In automated heart sound analysis and diagnosis, a set of clinically valued parameters including sound intensity, frequency content, timing, duration, shape, systolic and diastolic intervals, the ratio of the first heart sound amplitude to second heart sound amplitude (S1/S2), and the ratio of diastolic to systolic duration (D/S) is measured from the PCG signal. The quality of the clinical feature parameters highly rely on accurate determination of boundaries of the acoustic events (heart sounds S1, S2, S3, S4 and murmurs) and the systolic/diastolic pause period in the PCG signal. Therefore, in this paper, we propose a new automated robust heart sound activity detection (HSAD) method based on the total variation filtering, Shannon entropy envelope computation, instantaneous phase based boundary determination, and boundary location adjustment. The proposed HSAD method is validated using different clean and noisy pathological and non-pathological PCG signals. Experiments on a large PCG database show that the HSAD method achieves an average sensitivity (Se) of 99.43% and positive predictivity (+P) of 93.56%. The HSAD method accurately determines boundaries of major acoustic events of the PCG signal with signal-to-noise ratio of 5 dB. Unlike other existing methods, the proposed HSAD method does not use any search-back algorithms. The proposed HSAD method is a quite straightforward and thus it is suitable for real-time wireless cardiac health monitoring and electronic stethoscope devices.
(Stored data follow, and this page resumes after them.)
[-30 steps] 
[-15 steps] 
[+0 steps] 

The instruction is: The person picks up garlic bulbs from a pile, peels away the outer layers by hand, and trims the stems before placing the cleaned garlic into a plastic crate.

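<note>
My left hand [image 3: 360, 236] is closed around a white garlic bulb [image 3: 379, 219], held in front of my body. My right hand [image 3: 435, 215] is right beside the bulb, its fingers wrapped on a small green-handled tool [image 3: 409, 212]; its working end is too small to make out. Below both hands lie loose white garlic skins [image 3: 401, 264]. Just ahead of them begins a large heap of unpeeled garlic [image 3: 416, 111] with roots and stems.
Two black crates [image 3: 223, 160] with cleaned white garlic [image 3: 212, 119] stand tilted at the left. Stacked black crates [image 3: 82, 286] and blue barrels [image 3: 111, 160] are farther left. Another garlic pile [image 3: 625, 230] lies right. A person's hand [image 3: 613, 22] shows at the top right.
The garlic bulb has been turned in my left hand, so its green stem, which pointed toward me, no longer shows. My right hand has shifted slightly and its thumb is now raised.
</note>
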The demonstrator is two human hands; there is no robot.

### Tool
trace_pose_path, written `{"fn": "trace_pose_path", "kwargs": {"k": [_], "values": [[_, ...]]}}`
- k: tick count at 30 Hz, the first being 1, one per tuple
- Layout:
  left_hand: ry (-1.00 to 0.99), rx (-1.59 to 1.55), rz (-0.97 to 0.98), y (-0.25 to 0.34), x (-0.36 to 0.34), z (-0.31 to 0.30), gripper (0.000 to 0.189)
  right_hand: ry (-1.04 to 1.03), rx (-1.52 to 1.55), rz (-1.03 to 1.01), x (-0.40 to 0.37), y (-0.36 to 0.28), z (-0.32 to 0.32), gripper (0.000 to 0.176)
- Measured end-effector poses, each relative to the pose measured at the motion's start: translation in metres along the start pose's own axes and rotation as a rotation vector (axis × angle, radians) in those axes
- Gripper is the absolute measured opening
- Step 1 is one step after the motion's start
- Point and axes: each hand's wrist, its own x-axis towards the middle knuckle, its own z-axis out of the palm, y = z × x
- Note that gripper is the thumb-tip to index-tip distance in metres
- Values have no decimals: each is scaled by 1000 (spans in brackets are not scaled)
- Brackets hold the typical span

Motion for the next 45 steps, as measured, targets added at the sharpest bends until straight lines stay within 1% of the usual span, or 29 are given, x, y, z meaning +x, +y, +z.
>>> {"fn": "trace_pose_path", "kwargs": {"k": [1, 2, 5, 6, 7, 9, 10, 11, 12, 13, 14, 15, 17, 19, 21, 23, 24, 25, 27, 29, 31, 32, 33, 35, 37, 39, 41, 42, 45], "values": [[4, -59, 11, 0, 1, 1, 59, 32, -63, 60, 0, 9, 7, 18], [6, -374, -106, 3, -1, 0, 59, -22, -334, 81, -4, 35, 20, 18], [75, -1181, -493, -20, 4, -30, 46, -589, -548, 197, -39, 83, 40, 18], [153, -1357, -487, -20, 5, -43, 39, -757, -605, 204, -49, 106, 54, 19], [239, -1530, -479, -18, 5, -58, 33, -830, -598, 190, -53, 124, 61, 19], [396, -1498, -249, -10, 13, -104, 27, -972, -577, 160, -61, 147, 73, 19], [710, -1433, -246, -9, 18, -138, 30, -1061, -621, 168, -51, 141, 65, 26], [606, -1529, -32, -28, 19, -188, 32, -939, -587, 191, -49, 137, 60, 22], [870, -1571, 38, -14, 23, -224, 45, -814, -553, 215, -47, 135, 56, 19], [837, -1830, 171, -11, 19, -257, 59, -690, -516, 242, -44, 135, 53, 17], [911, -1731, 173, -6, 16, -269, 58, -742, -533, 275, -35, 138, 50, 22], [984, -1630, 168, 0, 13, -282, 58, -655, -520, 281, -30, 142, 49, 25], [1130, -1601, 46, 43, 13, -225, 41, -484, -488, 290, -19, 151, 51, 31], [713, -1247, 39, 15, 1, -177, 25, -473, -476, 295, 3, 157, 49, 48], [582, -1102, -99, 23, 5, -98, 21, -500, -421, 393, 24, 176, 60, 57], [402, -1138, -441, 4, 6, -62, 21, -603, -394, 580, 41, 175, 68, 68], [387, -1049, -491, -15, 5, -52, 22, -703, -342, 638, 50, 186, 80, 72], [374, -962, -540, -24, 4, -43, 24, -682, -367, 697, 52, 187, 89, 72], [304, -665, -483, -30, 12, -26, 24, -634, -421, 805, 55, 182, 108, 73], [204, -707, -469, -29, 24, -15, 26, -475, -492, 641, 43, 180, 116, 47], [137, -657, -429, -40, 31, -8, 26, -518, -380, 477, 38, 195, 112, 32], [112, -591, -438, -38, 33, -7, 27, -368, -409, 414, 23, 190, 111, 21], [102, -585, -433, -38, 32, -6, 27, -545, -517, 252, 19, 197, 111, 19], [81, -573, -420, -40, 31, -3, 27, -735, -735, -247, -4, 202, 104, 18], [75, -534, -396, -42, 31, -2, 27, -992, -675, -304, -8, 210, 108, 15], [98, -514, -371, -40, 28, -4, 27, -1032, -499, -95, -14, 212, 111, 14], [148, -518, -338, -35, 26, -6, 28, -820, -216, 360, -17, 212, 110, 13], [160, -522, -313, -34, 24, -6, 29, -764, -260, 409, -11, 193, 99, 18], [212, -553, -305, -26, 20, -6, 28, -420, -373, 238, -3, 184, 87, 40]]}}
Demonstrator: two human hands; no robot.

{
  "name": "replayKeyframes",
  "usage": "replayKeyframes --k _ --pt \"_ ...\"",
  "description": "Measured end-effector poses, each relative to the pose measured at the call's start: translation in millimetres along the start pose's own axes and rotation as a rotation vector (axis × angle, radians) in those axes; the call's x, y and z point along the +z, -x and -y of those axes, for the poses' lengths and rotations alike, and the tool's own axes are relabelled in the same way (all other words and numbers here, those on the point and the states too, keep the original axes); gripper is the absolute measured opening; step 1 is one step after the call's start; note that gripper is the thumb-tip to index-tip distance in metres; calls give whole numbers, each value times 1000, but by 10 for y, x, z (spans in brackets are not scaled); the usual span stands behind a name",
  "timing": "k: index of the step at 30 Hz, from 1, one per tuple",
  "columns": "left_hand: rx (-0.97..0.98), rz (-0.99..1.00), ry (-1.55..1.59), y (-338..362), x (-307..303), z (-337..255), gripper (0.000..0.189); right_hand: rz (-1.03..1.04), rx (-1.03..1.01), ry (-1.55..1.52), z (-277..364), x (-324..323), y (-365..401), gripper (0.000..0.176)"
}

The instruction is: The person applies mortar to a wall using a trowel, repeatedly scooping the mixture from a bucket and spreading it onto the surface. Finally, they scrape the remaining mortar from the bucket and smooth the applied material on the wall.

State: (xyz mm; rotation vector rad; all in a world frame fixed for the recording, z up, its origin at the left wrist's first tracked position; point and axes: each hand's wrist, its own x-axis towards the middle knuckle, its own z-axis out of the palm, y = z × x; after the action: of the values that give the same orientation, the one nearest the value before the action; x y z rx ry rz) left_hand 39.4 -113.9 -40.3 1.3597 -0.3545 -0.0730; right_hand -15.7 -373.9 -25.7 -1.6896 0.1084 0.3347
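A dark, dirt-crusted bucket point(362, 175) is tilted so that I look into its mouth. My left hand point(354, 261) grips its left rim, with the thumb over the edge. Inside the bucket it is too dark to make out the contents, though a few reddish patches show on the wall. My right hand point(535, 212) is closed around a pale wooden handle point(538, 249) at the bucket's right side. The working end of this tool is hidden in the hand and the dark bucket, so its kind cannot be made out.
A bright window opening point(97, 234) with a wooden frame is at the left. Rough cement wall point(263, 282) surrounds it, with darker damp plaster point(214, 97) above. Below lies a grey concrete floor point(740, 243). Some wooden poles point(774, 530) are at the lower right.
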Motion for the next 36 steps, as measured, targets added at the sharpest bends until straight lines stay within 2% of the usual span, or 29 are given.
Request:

机译:在自动心音分析和诊断中,一组临床上有价值的参数,包括声音强度,频率含量,时间,持续时间,形状,收缩和舒张间隔,第一心音振幅与第二心音振幅的比值(S1 / S2) ,从PCG信号测量舒张期与收缩期的比率(D / S)。临床特征参数的质量高度依赖于声音事件(心音S1,S2,S3,S4和杂音)和PCG信号的收缩/舒张暂停期的边界的准确确定。因此,在本文中,我们提出了一种基于总变化滤波,香农熵包络计算,基于瞬时相位的边界确定和边界位置调整的自动鲁棒心音检测方法。所提出的HSAD方法已使用不同的干净,嘈杂的病理和非病理PCG信号进行了验证。在大型PCG数据库上进行的实验表明,HSAD方法可实现99.43%的平均灵敏度(Se)和93.56%的正预测性(+ P)。 HSAD方法以5 dB的信噪比准确确定PCG信号的主要声学事件的边界。与其他现有方法不同,提出的HSAD方法不使用任何搜索算法。提出的HSAD方法非常简单,因此适用于实时无线心脏健康监测和电子听诊器设备。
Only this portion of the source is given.